Prime Minister of the United Kingdom Boris Johnson on Monday survived a confidence vote, with 211 Conservative MPs backing him to remain prime minister.

The prime minister won 59% of the vote, which means that he is now immune from a Conservative leadership challenge for a year.

In all, 211 Tory MPs voted they had confidence in the prime minister's leadership, while 148 voted against him.

Johnson described his confidence vote win as "decisive".

“What it means is that as a government we can move on and focus on stuff that I think really matters to people,” he said.

Keir Starmer, the Labour leader, said the Conservative party “believes the British public now have no right to expect honest politicians”, while Ed Davey, the Liberal Democrat leader, said Tory MPs have “narrowly voted to keep a lawbreaker and liar in No 10”.

The confidence vote was triggered early on Monday morning after more than 54 Tory MPs – 15% of the total – submitted no-confidence letters to Graham Brady, chair of the 1922 Committee that represents backbenchers.

Discontent that has been building for months erupted after a 10-day parliamentary break that included a long weekend of celebrations of Queen Elizabeth II’s Platinum Jubilee.

For many, the four-day holiday was a chance to relax — but there was no respite for Johnson, who was booed by some onlookers as he arrived for a service in the queen’s honor at St. Paul’s Cathedral on Friday.

Johnson became prime minister in July 2019, capping a rollercoaster journey to the top. He had held major offices, including London mayor and U.K. foreign secretary, but also spent periods on the political sidelines after self-inflicted gaffes.

He kept bouncing back, showing an uncommon ability to shrug off scandal and connect with voters that, for many Conservatives, overshadowed doubts about his ethics or judgment.

But concerns came to a head after an investigator’s report late last month that slammed a culture of rule-breaking inside the prime minister’s office in a scandal known as “partygate.”

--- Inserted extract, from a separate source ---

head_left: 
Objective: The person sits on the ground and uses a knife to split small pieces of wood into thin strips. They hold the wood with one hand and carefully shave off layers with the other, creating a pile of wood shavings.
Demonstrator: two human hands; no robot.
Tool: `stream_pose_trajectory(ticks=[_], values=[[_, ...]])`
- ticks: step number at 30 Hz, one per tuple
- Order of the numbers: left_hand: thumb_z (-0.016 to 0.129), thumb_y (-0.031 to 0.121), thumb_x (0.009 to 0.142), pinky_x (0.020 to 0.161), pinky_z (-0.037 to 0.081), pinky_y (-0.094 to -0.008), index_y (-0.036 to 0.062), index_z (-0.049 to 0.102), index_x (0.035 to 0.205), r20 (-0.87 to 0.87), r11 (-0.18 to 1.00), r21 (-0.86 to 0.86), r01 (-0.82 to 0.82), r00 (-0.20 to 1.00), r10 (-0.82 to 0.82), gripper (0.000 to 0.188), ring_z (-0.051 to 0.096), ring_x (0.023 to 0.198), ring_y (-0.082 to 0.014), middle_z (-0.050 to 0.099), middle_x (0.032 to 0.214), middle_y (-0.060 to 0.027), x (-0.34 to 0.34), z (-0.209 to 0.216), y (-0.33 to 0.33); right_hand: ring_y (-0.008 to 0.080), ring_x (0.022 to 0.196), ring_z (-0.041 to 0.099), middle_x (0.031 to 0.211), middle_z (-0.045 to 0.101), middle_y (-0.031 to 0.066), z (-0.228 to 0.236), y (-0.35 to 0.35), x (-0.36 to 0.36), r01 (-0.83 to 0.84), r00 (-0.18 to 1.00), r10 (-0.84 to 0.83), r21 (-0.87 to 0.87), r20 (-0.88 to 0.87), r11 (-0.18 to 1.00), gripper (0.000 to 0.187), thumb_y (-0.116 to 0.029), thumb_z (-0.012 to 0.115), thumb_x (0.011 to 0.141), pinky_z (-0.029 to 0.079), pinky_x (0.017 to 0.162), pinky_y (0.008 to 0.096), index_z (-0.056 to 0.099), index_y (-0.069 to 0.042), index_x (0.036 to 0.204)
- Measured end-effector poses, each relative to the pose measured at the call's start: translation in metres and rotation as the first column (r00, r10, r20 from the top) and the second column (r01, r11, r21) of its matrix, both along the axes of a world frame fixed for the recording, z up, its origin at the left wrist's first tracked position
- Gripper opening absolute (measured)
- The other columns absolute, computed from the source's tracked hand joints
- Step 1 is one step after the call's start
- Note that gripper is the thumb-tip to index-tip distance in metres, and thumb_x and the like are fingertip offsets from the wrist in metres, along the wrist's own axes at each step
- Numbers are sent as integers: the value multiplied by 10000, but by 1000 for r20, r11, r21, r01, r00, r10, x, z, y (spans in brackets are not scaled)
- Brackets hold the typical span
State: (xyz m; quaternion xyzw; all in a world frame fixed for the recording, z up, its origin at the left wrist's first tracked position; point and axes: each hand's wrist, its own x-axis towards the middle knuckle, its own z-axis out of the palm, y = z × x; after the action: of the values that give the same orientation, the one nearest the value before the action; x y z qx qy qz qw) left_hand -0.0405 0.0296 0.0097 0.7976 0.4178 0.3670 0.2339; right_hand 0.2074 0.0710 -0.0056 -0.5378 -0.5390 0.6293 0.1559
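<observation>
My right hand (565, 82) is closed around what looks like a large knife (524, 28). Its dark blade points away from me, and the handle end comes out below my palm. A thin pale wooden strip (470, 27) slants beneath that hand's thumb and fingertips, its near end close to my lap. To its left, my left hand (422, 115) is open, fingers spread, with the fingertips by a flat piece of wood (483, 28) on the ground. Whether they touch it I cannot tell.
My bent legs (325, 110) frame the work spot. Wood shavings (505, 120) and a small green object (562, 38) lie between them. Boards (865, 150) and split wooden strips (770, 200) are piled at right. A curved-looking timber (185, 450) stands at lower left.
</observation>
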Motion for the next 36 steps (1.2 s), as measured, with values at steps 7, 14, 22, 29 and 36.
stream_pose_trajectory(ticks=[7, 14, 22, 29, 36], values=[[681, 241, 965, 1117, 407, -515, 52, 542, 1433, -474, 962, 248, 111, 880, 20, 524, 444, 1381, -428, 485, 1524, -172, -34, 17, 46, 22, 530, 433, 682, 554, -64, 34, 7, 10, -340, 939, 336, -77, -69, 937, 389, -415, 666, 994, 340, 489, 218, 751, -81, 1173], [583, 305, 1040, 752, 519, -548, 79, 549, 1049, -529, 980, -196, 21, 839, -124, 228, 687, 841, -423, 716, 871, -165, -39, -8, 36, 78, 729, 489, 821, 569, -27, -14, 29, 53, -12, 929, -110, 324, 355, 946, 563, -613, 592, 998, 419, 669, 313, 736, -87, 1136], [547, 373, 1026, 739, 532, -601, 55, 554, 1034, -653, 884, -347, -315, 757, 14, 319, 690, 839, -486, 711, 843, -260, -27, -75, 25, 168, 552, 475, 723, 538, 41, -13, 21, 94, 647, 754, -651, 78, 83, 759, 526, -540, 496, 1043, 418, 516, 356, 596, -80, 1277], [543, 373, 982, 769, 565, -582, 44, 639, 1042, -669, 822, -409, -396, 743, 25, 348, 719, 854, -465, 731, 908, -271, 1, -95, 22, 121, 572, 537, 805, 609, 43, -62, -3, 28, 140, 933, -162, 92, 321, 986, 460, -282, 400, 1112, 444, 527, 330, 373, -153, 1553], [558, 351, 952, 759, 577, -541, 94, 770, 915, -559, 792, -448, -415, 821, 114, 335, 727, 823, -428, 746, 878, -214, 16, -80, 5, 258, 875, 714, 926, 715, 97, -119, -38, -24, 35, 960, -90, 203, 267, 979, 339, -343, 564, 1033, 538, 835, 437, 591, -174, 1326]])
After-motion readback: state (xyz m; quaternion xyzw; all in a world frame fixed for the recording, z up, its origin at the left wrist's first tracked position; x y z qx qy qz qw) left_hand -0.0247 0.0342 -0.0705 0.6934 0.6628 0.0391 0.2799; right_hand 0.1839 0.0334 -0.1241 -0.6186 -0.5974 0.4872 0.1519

Civil service investigator Sue Gray described alcohol-fueled bashes held by Downing Street staff members in 2020 and 2021, when pandemic restrictions prevented U.K. residents from socializing or even visiting dying relatives.

The report laid bare the extent of Covid rule-breaking in Number 10, including at a birthday party Johnson was fined by the police for attending in June 2020.

The fine meant Johnson became the UK's first serving prime minister to be sanctioned for breaking the law.